Le conducteur a lui-même commencé par prévenir les policiers. Lors d’un contrôle routier effectué lundi 18 mai avenue Jean-Moulin à Montauban, cet homme de 44 ans a spontanément reconnu rouler malgré une suspension de permis.
Déjà privé de permis depuis janvier 2026, à la suite d’un excès de vitesse associé à une conduite sous l’emprise de stupéfiants, l’automobiliste circulait donc de nouveau en toute illégalité. Mais le contrôle ne s’est pas arrêté là.
Une immatriculation modifiée
En vérifiant les documents du véhicule, les policiers ont constaté que l’immatriculation ne correspondait pas à celle figurant sur la carte grise. Deux chiffres avaient été inversés sur les plaques.
Le véhicule a immédiatement été placé en fourrière tandis que son conducteur était placé en garde à vue. Lors du contrôle, un dépistage salivaire s’est également révélé positif au cannabis.
« Occasionnellement » consommateur de cannabis
Entendu par les enquêteurs, l’homme a reconnu avoir pris le volant malgré la suspension de son permis. Il a en revanche assuré ne pas avoir remarqué l’erreur sur l’immatriculation du véhicule.
Concernant les stupéfiants, il a expliqué consommer principalement du CBD et, selon ses dires, seulement « occasionnellement » du cannabis. Les analyses ont finalement confirmé la présence de cannabis. Les policiers ont par ailleurs relevé qu’il avait déjà fait l’objet, en mars dernier en zone gendarmerie, d’une procédure pour conduite sous l’emprise de cannabis.

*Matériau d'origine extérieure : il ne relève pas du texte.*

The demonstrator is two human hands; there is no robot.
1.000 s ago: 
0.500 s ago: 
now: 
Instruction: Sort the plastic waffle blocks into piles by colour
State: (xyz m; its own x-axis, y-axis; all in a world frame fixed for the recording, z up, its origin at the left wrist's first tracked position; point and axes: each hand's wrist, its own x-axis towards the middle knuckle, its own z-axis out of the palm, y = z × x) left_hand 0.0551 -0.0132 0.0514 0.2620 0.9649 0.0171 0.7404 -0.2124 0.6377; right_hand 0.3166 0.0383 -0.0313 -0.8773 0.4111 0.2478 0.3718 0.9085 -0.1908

Bracelet électronique requis avant son procès
Le suspect devait être présenté au procureur ainsi qu’au juge des libertés et de la détention. Dans l’attente de son jugement fixé au 26 juin prochain, il a notamment été requis : une suspension du permis de conduire de huit mois, une obligation de soins, ainsi qu’une peine de six mois de détention aménagée sous bracelet électronique.